◆ Task directions: From the listing below, output only the lines starting at the line that has "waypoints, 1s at" and ending at the line that has "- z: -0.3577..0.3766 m", exactly as they appear, ends included.

====

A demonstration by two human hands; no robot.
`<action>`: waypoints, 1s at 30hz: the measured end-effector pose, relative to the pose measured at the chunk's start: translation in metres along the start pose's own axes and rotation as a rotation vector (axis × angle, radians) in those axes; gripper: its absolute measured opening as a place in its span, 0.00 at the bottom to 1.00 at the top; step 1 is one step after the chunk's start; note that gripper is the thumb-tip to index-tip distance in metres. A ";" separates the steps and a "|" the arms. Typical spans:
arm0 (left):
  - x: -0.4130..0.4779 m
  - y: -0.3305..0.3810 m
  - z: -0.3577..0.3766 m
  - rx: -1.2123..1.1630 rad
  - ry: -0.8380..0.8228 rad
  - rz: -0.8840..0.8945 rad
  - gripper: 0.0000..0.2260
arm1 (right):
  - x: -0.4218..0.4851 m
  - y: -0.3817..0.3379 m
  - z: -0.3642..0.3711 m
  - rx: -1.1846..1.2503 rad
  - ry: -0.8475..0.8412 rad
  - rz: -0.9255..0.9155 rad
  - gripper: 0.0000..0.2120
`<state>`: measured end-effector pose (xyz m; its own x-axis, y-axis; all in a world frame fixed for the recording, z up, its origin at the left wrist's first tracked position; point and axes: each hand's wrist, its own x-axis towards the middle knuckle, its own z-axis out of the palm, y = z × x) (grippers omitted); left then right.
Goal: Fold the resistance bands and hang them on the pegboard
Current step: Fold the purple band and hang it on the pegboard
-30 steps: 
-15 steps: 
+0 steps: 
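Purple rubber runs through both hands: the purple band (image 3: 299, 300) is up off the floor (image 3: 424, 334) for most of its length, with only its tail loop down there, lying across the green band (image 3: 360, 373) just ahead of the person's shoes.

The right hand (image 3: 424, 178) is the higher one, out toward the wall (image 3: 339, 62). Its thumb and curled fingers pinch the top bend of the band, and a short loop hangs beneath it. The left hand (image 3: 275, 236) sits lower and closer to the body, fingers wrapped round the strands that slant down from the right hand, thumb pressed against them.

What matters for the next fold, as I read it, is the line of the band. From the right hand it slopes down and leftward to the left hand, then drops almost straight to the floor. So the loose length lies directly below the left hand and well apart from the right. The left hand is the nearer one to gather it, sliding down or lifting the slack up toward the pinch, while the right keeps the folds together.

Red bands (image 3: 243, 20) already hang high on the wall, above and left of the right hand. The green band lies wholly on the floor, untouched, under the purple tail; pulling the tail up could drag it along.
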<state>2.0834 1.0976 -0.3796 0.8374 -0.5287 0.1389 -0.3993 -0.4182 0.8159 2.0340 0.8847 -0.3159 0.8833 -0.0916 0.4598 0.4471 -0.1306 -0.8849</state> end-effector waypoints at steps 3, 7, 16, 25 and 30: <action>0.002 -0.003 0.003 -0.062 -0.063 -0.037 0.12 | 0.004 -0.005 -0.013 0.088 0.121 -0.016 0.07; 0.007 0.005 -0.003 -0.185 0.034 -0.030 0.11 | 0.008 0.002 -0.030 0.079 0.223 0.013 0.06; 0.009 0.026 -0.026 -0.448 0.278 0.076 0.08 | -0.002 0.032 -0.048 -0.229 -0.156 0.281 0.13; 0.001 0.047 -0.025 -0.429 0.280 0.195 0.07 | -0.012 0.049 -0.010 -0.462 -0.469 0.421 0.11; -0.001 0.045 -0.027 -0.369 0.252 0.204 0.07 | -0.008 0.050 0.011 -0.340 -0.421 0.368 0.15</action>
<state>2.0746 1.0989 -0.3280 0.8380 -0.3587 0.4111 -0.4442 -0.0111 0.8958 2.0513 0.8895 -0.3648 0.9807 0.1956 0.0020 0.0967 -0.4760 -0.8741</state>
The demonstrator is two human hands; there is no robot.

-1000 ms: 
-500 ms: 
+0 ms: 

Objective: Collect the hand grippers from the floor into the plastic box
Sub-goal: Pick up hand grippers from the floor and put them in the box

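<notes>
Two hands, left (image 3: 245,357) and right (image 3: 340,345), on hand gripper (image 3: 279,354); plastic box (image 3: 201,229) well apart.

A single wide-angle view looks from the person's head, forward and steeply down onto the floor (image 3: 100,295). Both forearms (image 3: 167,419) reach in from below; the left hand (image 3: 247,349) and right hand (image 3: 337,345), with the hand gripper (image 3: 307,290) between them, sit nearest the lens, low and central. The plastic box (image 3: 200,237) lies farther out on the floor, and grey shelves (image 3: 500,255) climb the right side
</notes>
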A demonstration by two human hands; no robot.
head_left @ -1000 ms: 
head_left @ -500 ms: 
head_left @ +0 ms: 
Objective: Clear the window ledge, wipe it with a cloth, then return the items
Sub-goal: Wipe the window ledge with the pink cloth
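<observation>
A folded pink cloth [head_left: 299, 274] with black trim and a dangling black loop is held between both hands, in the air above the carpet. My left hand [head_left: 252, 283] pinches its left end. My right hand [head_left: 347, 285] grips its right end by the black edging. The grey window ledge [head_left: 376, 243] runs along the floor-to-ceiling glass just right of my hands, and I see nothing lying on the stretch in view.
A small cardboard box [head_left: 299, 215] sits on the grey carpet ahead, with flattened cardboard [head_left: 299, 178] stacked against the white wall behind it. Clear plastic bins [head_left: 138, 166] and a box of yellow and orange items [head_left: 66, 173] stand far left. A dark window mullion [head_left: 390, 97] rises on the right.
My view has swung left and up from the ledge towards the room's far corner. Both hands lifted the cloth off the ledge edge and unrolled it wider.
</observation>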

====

◆ Result below:
`<action>`: waypoints, 1s at 30hz: the measured end-effector pose, relative to the pose measured at the chunk's start: translation in metres along the start pose's own axes and rotation as a rotation vector (axis × angle, radians) in those axes; gripper: its absolute measured opening as a place in its span, 0.00 at the bottom to 1.00 at the top; step 1 is one step after the chunk's start; note that gripper is the thumb-tip to index-tip distance in metres. A ";" separates the steps and a "|" the arms. Typical spans:
arm0 (left):
  - x: -0.4130..0.4779 m
  - y: -0.3305..0.3810 m
  - z: -0.3577..0.3766 m

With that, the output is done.